▶ Exercise requirements:
Match the string "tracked" against each line below, and copy every line that matches.

——————

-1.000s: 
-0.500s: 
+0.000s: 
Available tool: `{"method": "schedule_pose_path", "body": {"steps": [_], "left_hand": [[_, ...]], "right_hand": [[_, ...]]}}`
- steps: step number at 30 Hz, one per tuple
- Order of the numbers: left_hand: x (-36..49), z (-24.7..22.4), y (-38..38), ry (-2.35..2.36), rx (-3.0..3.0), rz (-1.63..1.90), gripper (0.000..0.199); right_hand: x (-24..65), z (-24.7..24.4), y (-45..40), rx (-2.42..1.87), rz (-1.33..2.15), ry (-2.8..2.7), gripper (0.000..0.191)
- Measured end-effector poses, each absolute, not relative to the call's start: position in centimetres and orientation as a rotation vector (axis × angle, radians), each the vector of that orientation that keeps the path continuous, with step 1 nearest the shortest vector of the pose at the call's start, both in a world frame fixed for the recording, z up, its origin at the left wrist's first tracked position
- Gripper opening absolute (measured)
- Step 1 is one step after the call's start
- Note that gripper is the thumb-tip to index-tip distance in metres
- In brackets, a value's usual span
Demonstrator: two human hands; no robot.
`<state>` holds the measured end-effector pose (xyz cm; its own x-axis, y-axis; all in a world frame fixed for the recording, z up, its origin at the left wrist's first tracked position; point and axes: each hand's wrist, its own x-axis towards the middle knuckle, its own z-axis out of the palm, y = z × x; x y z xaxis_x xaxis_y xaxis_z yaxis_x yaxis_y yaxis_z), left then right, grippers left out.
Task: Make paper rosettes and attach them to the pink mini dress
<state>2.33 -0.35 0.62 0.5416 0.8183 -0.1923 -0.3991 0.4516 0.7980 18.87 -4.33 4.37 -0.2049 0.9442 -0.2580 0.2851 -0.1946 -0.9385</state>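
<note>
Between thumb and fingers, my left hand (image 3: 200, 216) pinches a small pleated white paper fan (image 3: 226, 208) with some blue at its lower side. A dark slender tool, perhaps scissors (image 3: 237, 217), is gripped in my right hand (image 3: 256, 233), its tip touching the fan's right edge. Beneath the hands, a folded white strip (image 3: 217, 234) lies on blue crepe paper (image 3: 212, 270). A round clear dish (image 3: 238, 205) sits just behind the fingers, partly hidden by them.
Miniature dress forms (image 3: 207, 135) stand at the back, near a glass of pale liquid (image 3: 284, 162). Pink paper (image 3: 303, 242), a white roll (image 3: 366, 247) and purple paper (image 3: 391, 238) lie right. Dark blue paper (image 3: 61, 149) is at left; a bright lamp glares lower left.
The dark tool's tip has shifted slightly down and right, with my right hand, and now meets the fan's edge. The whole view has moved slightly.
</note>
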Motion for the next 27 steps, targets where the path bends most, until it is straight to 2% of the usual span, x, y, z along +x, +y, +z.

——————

▶ Output:
- Measured end-effector poses, each absolute, not relative to the call's start: position in centimetres and orientation as a rotation vector (axis × angle, radians), each the vector of that orientation that keeps the path continuous, with step 1 nearest the shortest vector of the pose at the call's start, both in a world frame fixed for the recording, z up, its origin at the left wrist's first tracked position
`<state>` holds the measured end-effector pose (xyz cm; its own x-axis, y-axis; all in a world frame fixed for the recording, z up, its origin at the left wrist's first tracked position; point and axes: each hand's wrist, its own x-axis towards the middle knuckle, its own z-axis out of the palm, y = z × x; x y z xaxis_x xaxis_y xaxis_z yaxis_x yaxis_y yaxis_z), left then right, grippers left out.

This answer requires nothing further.